De manière plus précise, Lacan indique que par rapport à l’histoire originelle de son père qui compose la « constellation familiale du sujet » (MI, p. 23), la différence se situe dans le fait « [qu’]à l’intérieur du fantasme développé par le sujet, nous observons quelque chose comme un échange des termes terminaux de chacun de ces rapports fonctionnels. » (MI, p. 29) Par ces « rapports fonctionnels », Lacan désigne deux relations bien précises. D’une part, la dette contractée par le père à l’endroit de l’armée et payée par l’ami « sauveur » (MI, p. 23) à qui « il n’a jamais pu rembourser sa dette » (MI, p. 30) ; de l’autre, la « substitution de la femme riche à la femme pauvre » (MI, p. 29) qui a eu lieu lorsque le père a fait le choix de renoncer à la « jeune fille pauvre mais jolie » (MI, p. 22) à laquelle il était attaché pour profiter d’un « mariage avantageux » (MI, p. 21). Si Lacan dit observer, entre la situation originelle du père et le scénario fantasmatique du fils, « un échange des termes

terminaux de chacun de ces rapports fonctionnels » (MI, p. 29), c’est que, dans le scénario fantasmatique du fils, il y a « substitution du personnage dit de la femme riche à l’ami » (MI, p. 31), de sorte que, dans ce scénario « [p]our éteindre la dette, il faut en quelque sorte la rendre, non à l’ami, mais à la femme pauvre, et par là à la femme riche que lui substitue le scénario imaginé » (MI, pp. 29-30).

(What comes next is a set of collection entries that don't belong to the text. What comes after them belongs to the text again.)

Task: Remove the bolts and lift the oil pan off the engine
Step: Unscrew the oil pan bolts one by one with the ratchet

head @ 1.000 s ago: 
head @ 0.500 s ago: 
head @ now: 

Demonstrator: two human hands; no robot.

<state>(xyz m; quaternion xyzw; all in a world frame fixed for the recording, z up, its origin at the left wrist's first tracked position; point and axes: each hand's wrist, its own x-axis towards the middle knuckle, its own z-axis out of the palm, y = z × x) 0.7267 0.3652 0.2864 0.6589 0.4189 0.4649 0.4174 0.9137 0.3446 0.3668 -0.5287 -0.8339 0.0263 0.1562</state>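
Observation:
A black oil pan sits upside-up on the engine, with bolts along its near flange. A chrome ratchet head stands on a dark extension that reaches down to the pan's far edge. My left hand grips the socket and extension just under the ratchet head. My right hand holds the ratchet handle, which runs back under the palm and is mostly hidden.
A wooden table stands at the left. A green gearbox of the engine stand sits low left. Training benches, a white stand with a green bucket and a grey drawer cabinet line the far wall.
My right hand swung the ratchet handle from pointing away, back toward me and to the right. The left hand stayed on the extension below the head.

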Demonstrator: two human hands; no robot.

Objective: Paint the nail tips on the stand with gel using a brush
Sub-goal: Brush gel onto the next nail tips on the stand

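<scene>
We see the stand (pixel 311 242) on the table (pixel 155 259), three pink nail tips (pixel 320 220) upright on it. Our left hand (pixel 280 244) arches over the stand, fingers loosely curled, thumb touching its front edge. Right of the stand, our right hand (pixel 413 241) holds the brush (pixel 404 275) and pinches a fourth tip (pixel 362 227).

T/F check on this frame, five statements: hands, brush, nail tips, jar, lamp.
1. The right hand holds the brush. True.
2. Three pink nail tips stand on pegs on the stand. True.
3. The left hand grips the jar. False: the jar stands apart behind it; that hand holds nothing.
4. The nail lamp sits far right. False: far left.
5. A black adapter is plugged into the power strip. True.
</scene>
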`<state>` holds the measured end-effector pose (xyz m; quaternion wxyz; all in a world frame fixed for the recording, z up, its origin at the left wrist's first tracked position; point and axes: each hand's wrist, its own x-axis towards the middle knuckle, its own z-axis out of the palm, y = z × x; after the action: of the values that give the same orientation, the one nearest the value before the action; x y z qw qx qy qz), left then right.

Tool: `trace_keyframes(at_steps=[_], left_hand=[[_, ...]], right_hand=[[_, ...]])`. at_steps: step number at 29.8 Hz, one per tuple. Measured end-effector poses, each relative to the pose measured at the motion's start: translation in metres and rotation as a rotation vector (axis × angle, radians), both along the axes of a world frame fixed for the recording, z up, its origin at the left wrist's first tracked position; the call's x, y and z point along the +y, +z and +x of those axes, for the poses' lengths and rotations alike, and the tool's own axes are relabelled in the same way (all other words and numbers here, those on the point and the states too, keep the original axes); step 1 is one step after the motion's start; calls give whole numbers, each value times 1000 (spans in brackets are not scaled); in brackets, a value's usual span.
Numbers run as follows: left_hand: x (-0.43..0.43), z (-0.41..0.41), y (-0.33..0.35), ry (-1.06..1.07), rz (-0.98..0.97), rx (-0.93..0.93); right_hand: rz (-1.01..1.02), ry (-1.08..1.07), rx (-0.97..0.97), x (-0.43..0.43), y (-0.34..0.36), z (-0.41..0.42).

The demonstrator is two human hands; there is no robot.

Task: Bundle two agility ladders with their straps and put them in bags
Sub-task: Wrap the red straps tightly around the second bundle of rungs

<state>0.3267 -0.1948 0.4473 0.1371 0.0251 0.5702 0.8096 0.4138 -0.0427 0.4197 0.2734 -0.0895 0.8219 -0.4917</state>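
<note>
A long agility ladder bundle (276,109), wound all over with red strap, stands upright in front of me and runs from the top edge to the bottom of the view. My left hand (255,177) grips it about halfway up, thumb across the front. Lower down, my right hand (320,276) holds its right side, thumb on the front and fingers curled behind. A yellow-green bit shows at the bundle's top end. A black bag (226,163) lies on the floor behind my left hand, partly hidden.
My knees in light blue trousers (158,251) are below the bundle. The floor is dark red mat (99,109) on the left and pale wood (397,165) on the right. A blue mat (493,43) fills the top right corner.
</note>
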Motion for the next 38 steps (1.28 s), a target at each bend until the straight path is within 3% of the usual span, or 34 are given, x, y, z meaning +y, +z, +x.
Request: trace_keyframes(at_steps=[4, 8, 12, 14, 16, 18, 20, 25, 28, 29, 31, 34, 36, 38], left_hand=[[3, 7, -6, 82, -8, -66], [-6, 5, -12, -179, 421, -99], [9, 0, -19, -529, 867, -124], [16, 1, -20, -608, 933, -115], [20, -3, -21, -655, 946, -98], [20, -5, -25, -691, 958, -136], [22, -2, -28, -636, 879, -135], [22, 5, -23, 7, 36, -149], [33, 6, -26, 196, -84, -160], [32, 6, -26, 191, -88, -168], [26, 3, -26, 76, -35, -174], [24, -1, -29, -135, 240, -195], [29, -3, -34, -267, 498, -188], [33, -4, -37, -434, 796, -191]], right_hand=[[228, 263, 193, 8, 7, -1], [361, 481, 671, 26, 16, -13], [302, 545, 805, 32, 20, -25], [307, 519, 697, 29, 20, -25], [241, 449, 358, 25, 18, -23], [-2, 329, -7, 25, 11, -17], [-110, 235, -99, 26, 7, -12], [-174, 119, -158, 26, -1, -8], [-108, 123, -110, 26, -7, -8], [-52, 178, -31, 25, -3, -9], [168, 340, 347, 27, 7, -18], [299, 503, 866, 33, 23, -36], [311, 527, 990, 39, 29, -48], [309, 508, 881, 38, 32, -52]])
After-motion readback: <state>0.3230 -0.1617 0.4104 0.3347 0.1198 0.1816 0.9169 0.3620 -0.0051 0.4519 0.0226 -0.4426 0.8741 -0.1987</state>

Essayons de saisir la logique névrotique que Lacan dégage du scénario fantasmatique de l’Homme aux rats. Là où dans l’histoire du père, il y avait la « substitution de la femme riche à la femme pauvre » (MI, p. 29), dans le fantasme du fils, il y a « substitution du personnage dit de la femme riche à l’ami. » (MI, p. 31). Tout se passe comme si, par cette substitution opérée dans le scénario fantasmatique du fils, se croisent les deux plans sur lesquels se déroule l’histoire du père. En effet, comme le dit Lacan, dans l’histoire du père, « il y a une double dette, il y a d’une part la frustration, voire une sorte de castration du père [qui a dû renoncer à la jeune fille pauvre mais jolie]. Il y a d’autre part la dette sociale jamais résolue qui est impliquée dans le rapport au personnage, en arrière-plan, de l’ami » (MI, p. 30) qui lui prête une somme d’argent qui sauve sa carrière et qui ne sera jamais remboursée. Bien que, dans le scénario fantasmatique du fils, se croisent les deux plans sur lequel se situe « l’élément de la dette » (ibid.), tandis que l’ami vient prendre la place de la femme pauvre dans la relation de mariage du père et que l’on pourrait s’attendre à ce que, de manière symétrique, la femme pauvre vienne prendre la place de l’ami dans la relation de la dette du père, c’est la femme riche qui apparaît à cette place, de sorte que c’est non pas à l’ami — comme dans l’histoire du père — ni à la femme pauvre — comme impliquerait une simple inversion —, mais à la femme riche que le sujet doit payer sa dette. En ce sens, là où il y a, sur un axe, substitution de la femme riche à l’ami ; sur l’autre axe, il y a substitution de l’ami à la femme riche. Comme mentionné plus tôt à propos de la dame de la poste qui après avoir payé pour les lunettes de l’Homme aux rats ne recevait la somme que pour la redonner au lieutenant A ; dans ce scénario, c’est la femme pauvre « qui en serait pour ses frais » (MI, p. 26).

Voilà donc le portrait de la situation que dresse Lacan du cas de l’Homme aux rats. En ce qui concerne la résolution de la cure, notons simplement que Lacan attribue son efficacité à « l’expérience passionnelle, liée au vécu actuel de la relation avec l’analyste, [qui] donne son tremplin, par le biais des identifications qu’elle comporte, à la résolution d’un certain nombre de problèmes. » (MI, p. 32) Peu importe que Lacan revienne ici, comme dans son commentaire du cas Dora en 1951, sur la prévalence du père dans l’interprétation de Freud. Dans la mesure où le « cas connu comme celui de l’Homme aux rats est considéré comme la seule thérapie véritablement réussie de Freud » (Zafiropoulos, 2003, p. 172, note 1), force est de constater que la cure a opéré.